Le 30 octobre dernier, c’est à bord de la péniche La Marquise que l’association Des lys des Novembre nous proposait une de ses soirées sous le signe de la promotion d’artistes émergents : une escale au cœur de leur tournée européenne pour le plus que prometteur trio colonais Sparkling qui venait défendre son acclamé premier opus « I Want To See Everything ».
La première partie est assurée par Eisbear, groupe local lyonnais qui nous infuse dès les premières secondes dans la plus pure tradition du kalten Polar : claviers hivernaux, déhanchements chaloupés et basse ténébreuse envahissent l’atmosphère bleutée de la salle. Mais si le quatuor commence par rugir viscéralement, c’est pour ancrer davantage la marée pop qui s’ensuivra.
Car c’est plus Spandau Ballet que Joy Division qui est invoqué ici : les sonorités 80’s portées par les synthés crépusculaires et les lignes de basse tantôt midi tantôt vigoureusement slapées donnent la mesure aux irascibles boîtes à rythmes et arpèges de guitare. Le groupe navigue subtilement entre les références employées, très clairement partagées par un public conquis ; si l’on flotte entre coldwave et new wave, ce qui est certain, c’est qu’on est survole confortablement les vagues et pas même les quelques larsens et brouhaha provenant du fond de la salle n’entachent cette performance au néoromantisme glacial.

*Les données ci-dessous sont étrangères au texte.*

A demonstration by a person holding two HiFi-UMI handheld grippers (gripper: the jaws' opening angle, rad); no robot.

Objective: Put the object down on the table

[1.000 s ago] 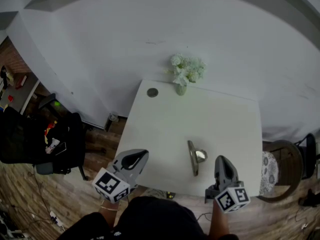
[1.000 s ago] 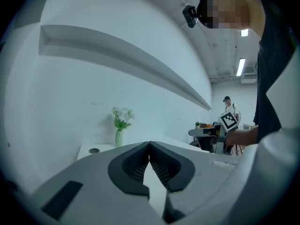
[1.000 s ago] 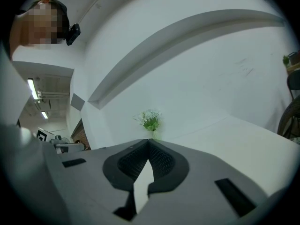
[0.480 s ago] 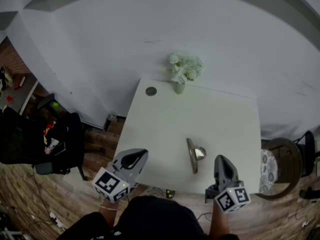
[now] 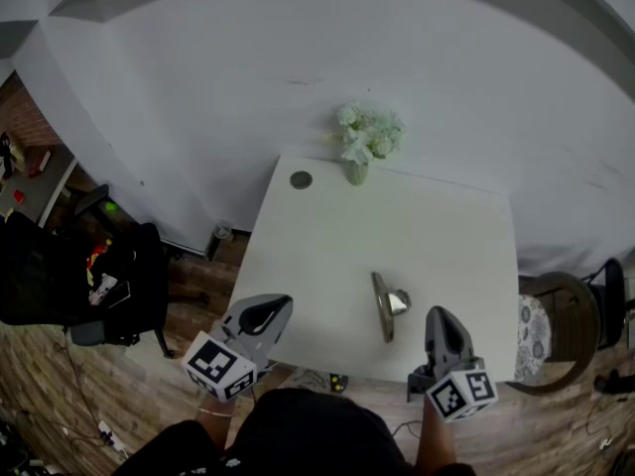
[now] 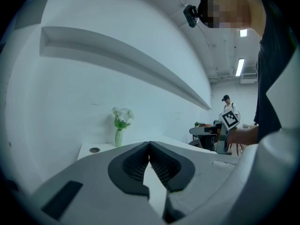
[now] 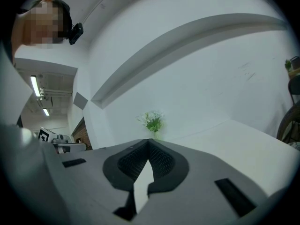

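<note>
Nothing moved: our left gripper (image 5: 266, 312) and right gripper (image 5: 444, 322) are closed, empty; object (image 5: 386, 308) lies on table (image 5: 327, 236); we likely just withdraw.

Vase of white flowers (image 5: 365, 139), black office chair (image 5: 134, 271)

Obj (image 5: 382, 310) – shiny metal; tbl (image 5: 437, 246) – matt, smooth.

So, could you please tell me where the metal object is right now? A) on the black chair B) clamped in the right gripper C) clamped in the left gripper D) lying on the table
D: the metal object lies free on the white table near its front edge, and the left gripper and right gripper are both shut with nothing between their jaws.
</note>
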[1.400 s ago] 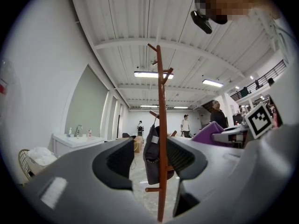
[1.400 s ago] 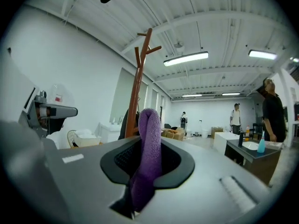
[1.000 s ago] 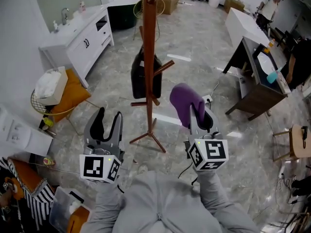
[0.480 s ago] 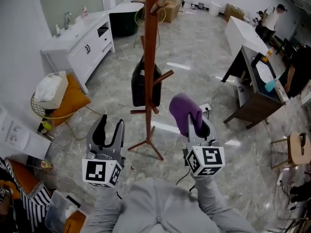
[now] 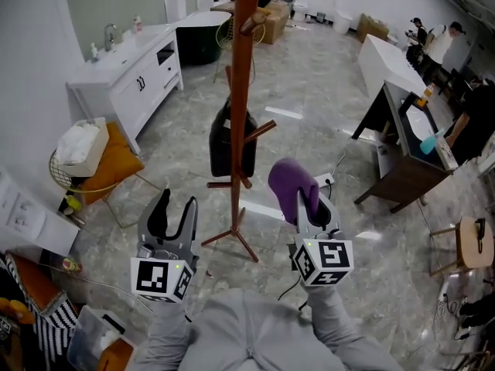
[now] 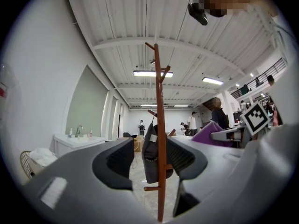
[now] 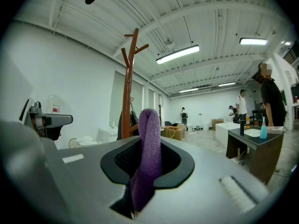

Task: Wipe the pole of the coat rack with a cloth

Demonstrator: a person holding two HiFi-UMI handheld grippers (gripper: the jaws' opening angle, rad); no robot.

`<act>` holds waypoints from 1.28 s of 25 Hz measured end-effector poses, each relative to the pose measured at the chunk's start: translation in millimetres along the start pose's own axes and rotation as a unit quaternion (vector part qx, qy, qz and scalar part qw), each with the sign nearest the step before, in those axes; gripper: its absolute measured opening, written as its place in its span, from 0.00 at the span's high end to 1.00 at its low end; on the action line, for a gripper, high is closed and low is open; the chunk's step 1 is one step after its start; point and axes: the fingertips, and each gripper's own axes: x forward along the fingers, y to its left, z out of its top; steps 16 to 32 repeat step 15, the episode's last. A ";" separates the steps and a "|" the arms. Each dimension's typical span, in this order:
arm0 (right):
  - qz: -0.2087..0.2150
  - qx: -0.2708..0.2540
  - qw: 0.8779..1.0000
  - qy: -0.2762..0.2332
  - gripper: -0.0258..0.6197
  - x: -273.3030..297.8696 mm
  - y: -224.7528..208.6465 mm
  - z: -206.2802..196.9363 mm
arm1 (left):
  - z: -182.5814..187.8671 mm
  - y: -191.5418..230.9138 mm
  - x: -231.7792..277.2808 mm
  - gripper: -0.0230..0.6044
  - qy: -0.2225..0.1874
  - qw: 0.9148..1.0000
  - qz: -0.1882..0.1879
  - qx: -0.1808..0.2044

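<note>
A tall reddish-brown wooden coat rack (image 5: pixel 243 91) stands on the marble floor ahead of me, with a black bag (image 5: pixel 224 134) hanging on its far side. My right gripper (image 5: pixel 308 199) is shut on a folded purple cloth (image 5: pixel 292 180), held to the right of the pole and apart from it. In the right gripper view the purple cloth (image 7: pixel 149 148) sticks up between the jaws, with the coat rack (image 7: pixel 127 92) behind and to the left. My left gripper (image 5: pixel 172 215) is open and empty, left of the pole. The left gripper view shows the coat rack (image 6: pixel 160 139) between its jaws, farther off.
A white vanity with a sink (image 5: pixel 128 56) lines the left wall. A wire basket with an orange cushion (image 5: pixel 97 157) stands at left. A dark desk (image 5: pixel 410 145) and a stool (image 5: pixel 476 242) are at right. People (image 5: pixel 441 41) stand at the far right.
Both grippers have shifted slightly lower in the head view while the view tilted a little; the cloth stays clamped. The left gripper stays open.
</note>
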 end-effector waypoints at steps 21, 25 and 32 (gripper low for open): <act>0.002 0.000 1.000 0.004 0.88 1.2 -0.8 -1.5 | 0.5 -1.7 1.6 0.60 0.001 1.000 0.000 0.000; 0.002 0.000 1.000 0.004 0.88 1.2 -0.8 -1.5 | 0.5 -1.7 1.6 0.60 0.001 1.000 0.000 0.000; 0.002 0.000 1.000 0.004 0.88 1.2 -0.8 -1.5 | 0.5 -1.7 1.6 0.60 0.001 1.000 0.000 0.000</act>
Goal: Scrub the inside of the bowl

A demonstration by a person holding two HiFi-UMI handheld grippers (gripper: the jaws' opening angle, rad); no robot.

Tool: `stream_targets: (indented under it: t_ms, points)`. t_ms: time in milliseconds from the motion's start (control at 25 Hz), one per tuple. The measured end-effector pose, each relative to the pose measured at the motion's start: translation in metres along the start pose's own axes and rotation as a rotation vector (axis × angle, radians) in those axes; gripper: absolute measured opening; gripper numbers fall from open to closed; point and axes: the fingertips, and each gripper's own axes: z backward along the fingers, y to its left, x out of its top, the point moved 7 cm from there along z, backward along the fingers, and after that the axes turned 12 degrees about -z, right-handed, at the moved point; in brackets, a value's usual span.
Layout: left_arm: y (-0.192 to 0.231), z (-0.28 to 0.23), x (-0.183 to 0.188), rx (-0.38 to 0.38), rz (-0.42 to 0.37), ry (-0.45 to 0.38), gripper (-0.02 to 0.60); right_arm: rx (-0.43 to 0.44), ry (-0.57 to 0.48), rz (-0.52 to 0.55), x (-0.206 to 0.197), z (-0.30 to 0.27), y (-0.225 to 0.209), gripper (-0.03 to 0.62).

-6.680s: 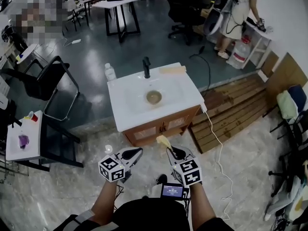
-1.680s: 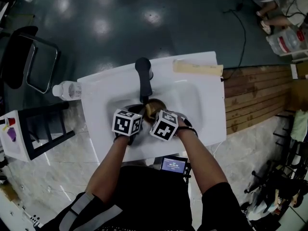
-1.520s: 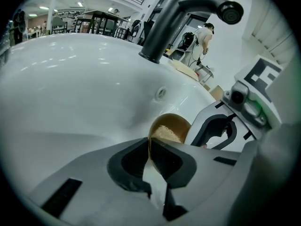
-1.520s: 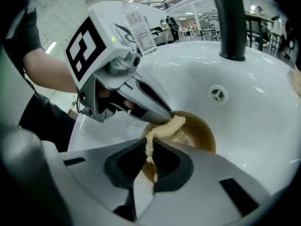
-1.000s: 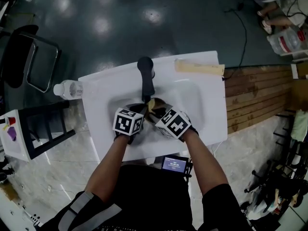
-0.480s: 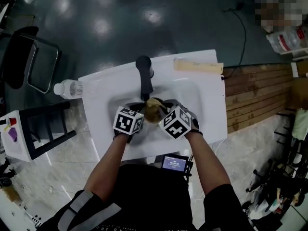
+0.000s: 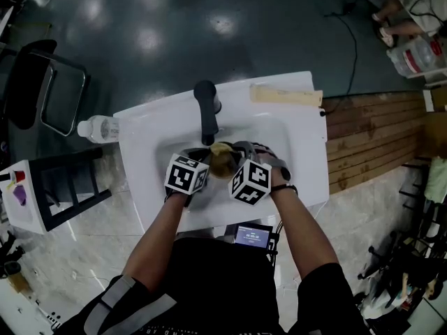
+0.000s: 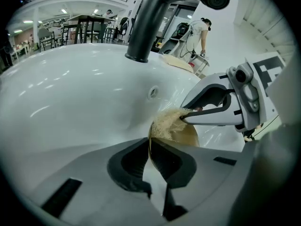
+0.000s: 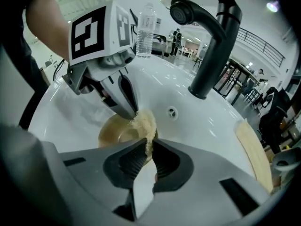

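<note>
Jaws of the left gripper (image 8: 149, 149) pinched the brown bowl (image 8: 189, 135) by its rim; the right gripper (image 9: 148, 147) clenched a fibrous scrub pad (image 9: 145, 120) inside it, in the white sink (image 8: 70, 93).

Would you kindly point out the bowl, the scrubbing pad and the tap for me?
bowl (image 9: 113, 133): right gripper view, on its brown inner wall.
scrubbing pad (image 9: 146, 120): right gripper view, on its fibrous middle.
tap (image 8: 145, 25): left gripper view, on its dark neck.
</note>
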Motion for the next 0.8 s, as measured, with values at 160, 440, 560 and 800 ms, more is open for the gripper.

Plus que chauffer la salle, cette première partie a brisé la glace et c’est presque immédiatement que le groupe en provenance de Cologne prend la relève sur scène. Ton sur ton, le bassiste harangue immédiatement les spectateurs pour les inviter à danser, signe de la débauche d’énergie qui suivra. « C’est notre premier concert à Lyon » déclare le chanteur avant de démarrer en scandant l’éponyme « Ich möchte alles sehen, I want to see everything, je veux tout voir », hymne cosmopolite débordant de modernité qui parait décrocher les amarres de la péniche et nous plonger dans le torrent de leur post-punk. Menée par les turbines acérées de la guitare rythmique si claire que rien ne peut perturber, la batterie ardente donne le cap : répétition de motifs, ballottement mélodique, flot de paroles élevé, cadence impétueuse, tous les éléments se combinent pour pousser les chansons à une intensité époustouflante.

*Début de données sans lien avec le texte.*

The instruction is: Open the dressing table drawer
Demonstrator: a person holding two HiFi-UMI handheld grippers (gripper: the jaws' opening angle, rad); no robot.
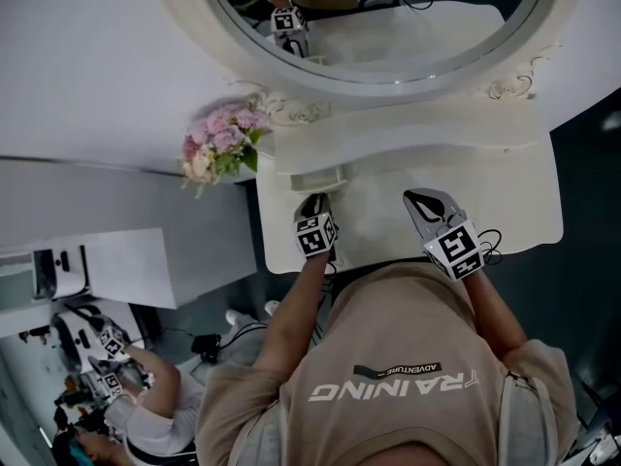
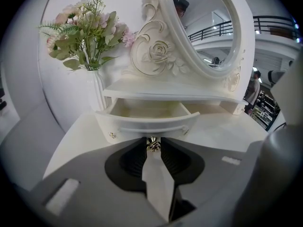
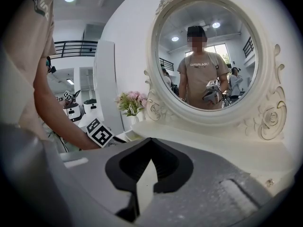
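Note:
The small cream drawer (image 2: 147, 125) under the mirror shelf stands pulled out, and its inside shows empty. My left gripper (image 2: 152, 140) is shut on its little metal knob (image 2: 152, 146) at the middle of the drawer front. In the head view the drawer (image 1: 315, 179) juts from the shelf toward the left gripper (image 1: 315, 208). My right gripper (image 1: 430, 205) hovers over the right half of the dressing table top (image 1: 514, 202). Its tips meet with nothing between them in the right gripper view (image 3: 150, 141).
A big oval mirror (image 1: 388, 27) with carved roses rises behind the shelf. A white vase of pink flowers (image 1: 218, 144) stands at the table's left back corner. Another person with grippers sits at the lower left (image 1: 126, 396).

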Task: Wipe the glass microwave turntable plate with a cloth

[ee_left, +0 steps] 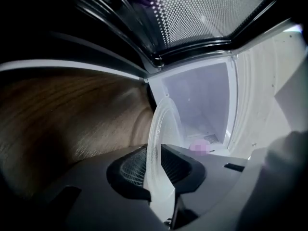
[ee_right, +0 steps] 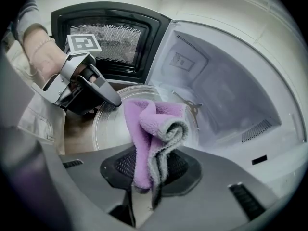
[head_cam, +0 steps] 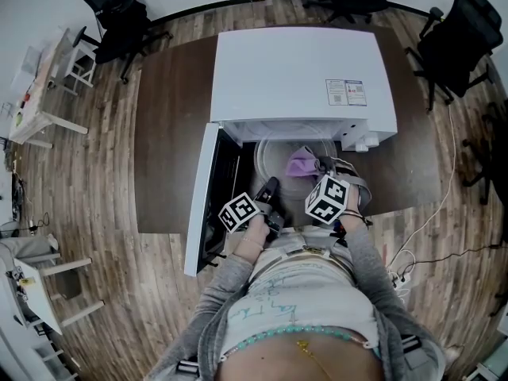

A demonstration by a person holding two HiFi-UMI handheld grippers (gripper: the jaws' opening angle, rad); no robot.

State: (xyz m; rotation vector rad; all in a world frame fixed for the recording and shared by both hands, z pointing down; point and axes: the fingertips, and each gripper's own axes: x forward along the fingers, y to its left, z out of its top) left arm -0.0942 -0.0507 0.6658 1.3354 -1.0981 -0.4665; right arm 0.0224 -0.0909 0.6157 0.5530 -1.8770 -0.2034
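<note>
The round clear glass turntable plate point(ee_right: 108, 129) is drawn partly out of the open white microwave oven point(head_cam: 302, 78), with its near rim pinched in the left claw point(ee_left: 156, 170). The right claw point(ee_right: 151, 172) is clamped on a folded purple microfibre cloth point(ee_right: 147, 119) over the glass; contact is unclear. Wiping looks barely begun, with most of the surface left. Room is tight: cavity walls behind and right, the open door point(head_cam: 202, 205) left, and the dark brown table point(head_cam: 171, 133) edge close by.
</note>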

Après nous avoir indiqué que c’est la « première fois qu’on joue sur un bateau, chez nous c’est de la mauvaise musique qui passe sur les bateaux, ça fait plaisir de voir du rock ici », le bassiste nous saute presque dessus pour nous inciter à bouger à l’unisson avec eux, sans crainte de faire tanguer la péniche. La soirée bat son plein grâce aux rythmes résolument saccadés ponctués d’hurlements de chaque musicien ; certains planifiés devant le micro ; d’autres paraissant plus de l’ordre du défoulement, faisant surgir de la créativité kaléidoscopique caractéristique de leur musique une dimension plus canalisée et instinctive, et donc à notre grand bonheur plus épidermique.

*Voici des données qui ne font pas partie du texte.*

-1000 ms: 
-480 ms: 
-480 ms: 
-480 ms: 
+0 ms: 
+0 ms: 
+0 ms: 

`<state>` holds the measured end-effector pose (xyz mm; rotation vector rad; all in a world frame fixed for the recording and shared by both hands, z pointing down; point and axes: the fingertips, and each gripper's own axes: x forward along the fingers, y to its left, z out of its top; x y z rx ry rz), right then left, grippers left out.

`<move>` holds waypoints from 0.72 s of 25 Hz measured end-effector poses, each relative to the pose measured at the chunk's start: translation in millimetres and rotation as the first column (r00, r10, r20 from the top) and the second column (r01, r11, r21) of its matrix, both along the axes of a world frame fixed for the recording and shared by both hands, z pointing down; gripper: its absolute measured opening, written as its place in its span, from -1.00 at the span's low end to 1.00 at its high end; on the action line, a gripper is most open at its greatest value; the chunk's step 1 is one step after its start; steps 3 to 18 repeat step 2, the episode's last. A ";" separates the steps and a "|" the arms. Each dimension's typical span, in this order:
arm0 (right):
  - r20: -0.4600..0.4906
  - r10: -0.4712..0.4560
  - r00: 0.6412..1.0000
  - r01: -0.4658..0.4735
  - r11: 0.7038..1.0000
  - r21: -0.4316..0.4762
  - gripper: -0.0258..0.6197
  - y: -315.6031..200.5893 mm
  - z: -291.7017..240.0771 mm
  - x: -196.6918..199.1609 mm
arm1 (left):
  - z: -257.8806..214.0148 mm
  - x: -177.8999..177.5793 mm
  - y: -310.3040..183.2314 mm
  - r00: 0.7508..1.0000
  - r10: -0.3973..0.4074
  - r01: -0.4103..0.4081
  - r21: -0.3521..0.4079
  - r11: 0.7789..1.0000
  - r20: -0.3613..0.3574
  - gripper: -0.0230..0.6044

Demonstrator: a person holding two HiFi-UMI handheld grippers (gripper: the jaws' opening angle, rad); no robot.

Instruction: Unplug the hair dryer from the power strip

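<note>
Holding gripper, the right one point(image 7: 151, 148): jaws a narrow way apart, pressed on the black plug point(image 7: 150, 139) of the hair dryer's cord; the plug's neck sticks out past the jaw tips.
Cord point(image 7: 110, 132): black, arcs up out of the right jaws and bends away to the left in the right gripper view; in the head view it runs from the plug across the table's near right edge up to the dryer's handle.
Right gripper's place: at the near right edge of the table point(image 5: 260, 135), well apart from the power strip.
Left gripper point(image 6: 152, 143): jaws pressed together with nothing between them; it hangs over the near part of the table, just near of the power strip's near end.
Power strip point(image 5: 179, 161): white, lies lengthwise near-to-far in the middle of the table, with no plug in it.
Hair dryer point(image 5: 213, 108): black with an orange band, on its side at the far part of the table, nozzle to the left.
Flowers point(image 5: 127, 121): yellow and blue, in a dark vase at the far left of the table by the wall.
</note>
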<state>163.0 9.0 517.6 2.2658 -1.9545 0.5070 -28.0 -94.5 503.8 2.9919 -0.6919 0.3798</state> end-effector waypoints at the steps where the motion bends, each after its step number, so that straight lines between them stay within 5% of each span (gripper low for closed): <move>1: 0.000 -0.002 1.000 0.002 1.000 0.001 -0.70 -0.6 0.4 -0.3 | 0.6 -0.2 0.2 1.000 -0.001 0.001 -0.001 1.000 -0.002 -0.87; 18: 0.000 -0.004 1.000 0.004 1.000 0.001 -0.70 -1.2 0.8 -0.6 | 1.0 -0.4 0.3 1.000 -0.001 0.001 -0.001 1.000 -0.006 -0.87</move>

Que ce soit en s’approchant du punk dans « Something Like You », de la ballade dans « When I Go to Sleep », de sonorités pop avec les textures tamisées de « The Same Again » ou même de la techno avec l’outro de « We Don’t Want It », Sparkling ne s’éloigne jamais bien loin de son post-punk mordant et y revient en un éclair sous les coups acharnés du batteur et de la guitare Tom Verlaine-esque. Une voix pitchée assure les transitions rythmant ce déferlement, une attache lyrique bien nécessaire, un fil narratif corporel cristallisant explicitement cette envie évidente d’un Ailleurs. « Pour venir ici, on passe par une boisson, je ne sais pas si vous connaissez, ça s’appelle champagne » déclare ultimement le chanteur avant de lancer leur single du même nom, frénésie chaotique, pétillante et sophistiquée, bien à l’image de la performance que nous a donnée le groupe ce soir.
La dernière note s’évanouit finalement sur un ultime choc, semblable au fait de percuter un iceberg, nous remettant instantanément les pieds sur terre. Œil pour œil, dance pour dance : c’est une révision spectaculaire de son album que nous a délivré Sparkling ; on ne sait toujours pas dans quelle mesure il est raisonnable de vouloir tout voir dans le monde, mais il parait inconcevable de ne pas les revoir, eux, à la prochaine opportunité. Une soirée aussi réussie pour Des lys de Novembre, qui souffle tout juste sa première bougie avant de nous donner rendez-vous le 15 novembre au Sonic pour le concert de Th Da Freak et Hoorsees.